Check each line of the material for the string "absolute", and copy the lines that have it.

##### EXCERPTED DATA

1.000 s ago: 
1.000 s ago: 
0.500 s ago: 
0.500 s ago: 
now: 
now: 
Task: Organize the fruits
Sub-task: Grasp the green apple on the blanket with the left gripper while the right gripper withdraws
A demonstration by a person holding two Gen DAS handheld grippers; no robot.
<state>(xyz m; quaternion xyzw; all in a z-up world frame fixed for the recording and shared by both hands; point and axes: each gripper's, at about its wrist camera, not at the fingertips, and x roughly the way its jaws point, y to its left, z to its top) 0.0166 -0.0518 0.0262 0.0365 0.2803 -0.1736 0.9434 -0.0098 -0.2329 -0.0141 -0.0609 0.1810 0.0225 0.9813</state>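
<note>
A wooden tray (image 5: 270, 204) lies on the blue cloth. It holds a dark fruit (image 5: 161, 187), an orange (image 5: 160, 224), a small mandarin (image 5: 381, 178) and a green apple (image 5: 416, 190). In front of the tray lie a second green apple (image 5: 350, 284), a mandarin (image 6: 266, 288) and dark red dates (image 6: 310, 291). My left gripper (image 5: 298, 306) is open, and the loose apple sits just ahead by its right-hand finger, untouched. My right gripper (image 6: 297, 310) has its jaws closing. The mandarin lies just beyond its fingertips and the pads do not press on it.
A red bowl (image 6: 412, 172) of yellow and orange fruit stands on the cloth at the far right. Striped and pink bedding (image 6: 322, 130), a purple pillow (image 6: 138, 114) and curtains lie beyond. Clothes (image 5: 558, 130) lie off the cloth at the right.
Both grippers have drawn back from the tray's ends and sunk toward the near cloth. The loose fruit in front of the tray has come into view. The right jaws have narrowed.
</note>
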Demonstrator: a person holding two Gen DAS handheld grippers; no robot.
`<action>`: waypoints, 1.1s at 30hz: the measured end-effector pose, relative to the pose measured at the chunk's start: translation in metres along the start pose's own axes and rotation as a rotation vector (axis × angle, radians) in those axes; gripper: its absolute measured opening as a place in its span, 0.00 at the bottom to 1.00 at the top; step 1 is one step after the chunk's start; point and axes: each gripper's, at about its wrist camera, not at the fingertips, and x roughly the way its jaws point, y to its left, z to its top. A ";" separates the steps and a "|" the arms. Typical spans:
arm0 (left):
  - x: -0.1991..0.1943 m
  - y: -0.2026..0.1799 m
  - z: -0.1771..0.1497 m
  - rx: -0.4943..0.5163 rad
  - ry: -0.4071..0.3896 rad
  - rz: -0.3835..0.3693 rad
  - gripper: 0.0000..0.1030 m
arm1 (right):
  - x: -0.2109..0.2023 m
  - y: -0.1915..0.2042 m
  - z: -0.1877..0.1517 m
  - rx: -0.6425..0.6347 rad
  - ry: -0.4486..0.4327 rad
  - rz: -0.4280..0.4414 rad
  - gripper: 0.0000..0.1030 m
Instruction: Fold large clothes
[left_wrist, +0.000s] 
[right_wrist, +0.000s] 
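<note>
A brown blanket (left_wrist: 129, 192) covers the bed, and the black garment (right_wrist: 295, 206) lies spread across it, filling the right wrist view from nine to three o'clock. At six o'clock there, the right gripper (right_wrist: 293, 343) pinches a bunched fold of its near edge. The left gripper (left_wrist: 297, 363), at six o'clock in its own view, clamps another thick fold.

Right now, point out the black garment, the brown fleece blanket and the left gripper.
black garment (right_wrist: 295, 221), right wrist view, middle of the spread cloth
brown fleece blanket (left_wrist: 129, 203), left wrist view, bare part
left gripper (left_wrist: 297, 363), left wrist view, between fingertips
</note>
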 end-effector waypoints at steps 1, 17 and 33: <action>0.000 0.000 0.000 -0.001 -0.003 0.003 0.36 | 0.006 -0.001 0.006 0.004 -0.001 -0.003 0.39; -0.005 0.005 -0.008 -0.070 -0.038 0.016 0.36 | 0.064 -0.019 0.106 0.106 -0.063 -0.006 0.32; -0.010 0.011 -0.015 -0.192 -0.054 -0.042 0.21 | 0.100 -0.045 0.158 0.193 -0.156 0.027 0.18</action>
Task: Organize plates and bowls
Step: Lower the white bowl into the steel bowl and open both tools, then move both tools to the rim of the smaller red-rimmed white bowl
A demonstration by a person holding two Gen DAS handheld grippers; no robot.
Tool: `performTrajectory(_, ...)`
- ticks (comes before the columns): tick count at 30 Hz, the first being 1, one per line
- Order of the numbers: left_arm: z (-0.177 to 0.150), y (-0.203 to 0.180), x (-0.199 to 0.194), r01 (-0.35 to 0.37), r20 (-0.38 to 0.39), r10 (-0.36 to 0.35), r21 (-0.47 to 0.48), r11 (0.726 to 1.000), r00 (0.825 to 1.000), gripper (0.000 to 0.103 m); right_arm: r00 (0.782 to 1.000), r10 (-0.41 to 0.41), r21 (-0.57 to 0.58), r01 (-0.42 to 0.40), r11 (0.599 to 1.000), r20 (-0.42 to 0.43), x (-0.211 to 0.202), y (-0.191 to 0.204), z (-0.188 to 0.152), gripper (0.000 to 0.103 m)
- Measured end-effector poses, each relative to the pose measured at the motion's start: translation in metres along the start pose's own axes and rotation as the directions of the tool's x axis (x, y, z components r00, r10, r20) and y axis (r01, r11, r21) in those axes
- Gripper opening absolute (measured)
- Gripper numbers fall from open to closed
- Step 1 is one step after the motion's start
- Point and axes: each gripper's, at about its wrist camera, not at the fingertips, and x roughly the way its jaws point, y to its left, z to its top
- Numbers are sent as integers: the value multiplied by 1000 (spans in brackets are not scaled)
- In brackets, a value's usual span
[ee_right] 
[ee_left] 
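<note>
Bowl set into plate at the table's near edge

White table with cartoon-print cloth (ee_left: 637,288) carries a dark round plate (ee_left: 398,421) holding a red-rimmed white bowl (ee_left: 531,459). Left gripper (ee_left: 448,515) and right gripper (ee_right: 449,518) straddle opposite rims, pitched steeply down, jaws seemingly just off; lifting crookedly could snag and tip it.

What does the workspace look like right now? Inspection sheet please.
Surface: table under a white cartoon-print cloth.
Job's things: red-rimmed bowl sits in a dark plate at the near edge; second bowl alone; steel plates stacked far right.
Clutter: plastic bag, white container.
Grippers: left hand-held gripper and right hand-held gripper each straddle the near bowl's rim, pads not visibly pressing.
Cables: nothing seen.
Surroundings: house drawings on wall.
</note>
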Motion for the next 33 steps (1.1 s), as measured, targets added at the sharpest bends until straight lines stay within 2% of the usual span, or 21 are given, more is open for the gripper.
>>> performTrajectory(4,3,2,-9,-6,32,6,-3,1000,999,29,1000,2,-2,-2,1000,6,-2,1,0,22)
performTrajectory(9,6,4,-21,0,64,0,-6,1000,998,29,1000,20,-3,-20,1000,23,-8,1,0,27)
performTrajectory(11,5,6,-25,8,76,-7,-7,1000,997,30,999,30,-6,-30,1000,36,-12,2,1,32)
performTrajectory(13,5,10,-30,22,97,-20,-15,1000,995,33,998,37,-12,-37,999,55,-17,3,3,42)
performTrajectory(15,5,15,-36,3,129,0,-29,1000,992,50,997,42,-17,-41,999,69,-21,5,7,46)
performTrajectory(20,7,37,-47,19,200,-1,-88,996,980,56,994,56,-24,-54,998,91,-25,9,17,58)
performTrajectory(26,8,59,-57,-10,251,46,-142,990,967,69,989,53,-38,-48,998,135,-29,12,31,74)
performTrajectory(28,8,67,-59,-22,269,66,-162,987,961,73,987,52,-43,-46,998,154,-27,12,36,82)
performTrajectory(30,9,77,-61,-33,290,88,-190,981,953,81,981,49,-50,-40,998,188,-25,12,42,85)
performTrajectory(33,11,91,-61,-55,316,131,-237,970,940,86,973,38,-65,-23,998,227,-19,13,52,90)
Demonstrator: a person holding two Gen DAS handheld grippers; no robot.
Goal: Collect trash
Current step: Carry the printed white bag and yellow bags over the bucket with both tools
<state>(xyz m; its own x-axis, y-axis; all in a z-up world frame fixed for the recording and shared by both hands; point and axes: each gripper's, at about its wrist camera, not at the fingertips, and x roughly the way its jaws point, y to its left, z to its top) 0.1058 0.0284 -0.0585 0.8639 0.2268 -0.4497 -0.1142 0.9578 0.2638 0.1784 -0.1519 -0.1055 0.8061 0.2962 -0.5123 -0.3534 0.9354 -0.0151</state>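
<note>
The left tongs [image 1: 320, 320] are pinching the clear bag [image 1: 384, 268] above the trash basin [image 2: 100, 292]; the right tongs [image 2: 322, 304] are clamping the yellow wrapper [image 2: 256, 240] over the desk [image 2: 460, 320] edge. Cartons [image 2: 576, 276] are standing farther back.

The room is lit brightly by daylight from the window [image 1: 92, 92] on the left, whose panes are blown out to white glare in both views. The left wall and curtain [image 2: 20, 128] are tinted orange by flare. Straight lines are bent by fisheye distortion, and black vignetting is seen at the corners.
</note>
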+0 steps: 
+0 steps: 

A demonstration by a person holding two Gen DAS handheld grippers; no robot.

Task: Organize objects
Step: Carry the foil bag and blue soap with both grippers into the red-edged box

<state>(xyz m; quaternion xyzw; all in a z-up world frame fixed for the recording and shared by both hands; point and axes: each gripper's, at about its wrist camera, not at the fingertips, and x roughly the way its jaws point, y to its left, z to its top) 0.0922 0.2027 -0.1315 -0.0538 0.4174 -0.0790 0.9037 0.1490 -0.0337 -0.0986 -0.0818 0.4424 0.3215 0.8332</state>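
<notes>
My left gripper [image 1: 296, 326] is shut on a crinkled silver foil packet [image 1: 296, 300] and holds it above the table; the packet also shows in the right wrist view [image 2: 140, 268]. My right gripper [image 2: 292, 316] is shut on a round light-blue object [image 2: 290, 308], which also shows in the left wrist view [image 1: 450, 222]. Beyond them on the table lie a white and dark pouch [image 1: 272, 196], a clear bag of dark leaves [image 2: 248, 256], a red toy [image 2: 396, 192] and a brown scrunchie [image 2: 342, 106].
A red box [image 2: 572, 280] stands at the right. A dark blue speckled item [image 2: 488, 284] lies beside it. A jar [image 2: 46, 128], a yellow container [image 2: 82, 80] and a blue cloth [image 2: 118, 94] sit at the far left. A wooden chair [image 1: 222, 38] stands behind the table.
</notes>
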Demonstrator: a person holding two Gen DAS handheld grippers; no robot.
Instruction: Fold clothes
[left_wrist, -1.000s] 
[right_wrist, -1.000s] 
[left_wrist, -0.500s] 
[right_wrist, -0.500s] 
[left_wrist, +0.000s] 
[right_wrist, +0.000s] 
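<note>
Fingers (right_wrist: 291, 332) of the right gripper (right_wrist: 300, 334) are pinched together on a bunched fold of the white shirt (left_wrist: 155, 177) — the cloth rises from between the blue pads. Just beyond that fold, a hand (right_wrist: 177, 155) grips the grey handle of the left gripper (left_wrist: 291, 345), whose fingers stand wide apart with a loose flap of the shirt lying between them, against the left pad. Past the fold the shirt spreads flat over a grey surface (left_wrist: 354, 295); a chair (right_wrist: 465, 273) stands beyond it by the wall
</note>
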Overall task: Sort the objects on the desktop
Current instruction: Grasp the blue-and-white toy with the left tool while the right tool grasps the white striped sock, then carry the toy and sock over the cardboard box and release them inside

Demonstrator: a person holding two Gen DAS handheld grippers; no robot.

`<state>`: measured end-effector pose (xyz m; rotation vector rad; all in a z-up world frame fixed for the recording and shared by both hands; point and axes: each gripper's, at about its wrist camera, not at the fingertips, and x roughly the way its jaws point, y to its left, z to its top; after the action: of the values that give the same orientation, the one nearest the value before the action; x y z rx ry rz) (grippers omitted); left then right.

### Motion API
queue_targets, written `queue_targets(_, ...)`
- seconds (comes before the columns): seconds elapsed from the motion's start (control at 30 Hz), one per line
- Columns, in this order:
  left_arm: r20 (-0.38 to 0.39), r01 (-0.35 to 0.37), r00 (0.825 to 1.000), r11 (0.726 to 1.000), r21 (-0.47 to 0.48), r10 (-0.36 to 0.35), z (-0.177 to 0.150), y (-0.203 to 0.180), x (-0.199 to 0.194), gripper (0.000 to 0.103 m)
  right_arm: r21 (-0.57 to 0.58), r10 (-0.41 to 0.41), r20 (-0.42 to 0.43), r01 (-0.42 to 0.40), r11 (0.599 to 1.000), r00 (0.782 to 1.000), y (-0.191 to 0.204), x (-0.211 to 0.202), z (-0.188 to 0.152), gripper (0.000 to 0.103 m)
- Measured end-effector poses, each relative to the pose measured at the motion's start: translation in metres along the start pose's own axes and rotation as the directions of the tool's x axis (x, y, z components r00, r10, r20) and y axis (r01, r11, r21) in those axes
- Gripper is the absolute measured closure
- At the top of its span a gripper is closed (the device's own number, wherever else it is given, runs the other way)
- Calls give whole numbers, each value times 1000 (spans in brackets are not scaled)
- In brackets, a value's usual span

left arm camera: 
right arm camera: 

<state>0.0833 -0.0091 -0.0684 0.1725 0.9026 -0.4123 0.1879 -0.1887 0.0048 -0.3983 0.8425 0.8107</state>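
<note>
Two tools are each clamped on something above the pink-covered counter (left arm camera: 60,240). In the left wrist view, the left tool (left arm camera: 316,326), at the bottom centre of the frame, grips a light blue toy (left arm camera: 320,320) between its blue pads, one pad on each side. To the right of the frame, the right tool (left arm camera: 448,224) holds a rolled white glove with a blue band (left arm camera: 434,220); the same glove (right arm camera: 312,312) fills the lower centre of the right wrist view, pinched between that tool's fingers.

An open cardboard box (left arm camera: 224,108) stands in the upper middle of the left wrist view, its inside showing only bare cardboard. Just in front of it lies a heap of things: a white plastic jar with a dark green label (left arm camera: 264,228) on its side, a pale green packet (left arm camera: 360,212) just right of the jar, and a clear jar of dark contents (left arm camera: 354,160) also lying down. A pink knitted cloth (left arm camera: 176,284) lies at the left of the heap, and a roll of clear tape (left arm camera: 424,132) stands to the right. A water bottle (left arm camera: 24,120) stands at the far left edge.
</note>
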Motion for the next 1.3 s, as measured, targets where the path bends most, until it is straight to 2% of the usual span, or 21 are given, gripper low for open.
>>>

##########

- **EXPECTED ANSWER**:
`<action>`: waypoints, 1.1s at 30hz: the measured end-effector pose, relative to the pose measured at the chunk's start: translation in metres along the start pose's own axes and rotation as a rotation vector (axis × angle, radians) in those axes; gripper: its absolute measured opening as a place in its span, 0.00 at the bottom to 1.00 at the top; step 1 is one step after the chunk's start; point and axes: each gripper's, at about its wrist camera, not at the fingertips, and x roughly the way its jaws point, y to its left, z to its top. A ";" separates the steps and a "|" the arms. Typical spans:
- Gripper opening absolute (measured)
- Gripper is the absolute measured closure

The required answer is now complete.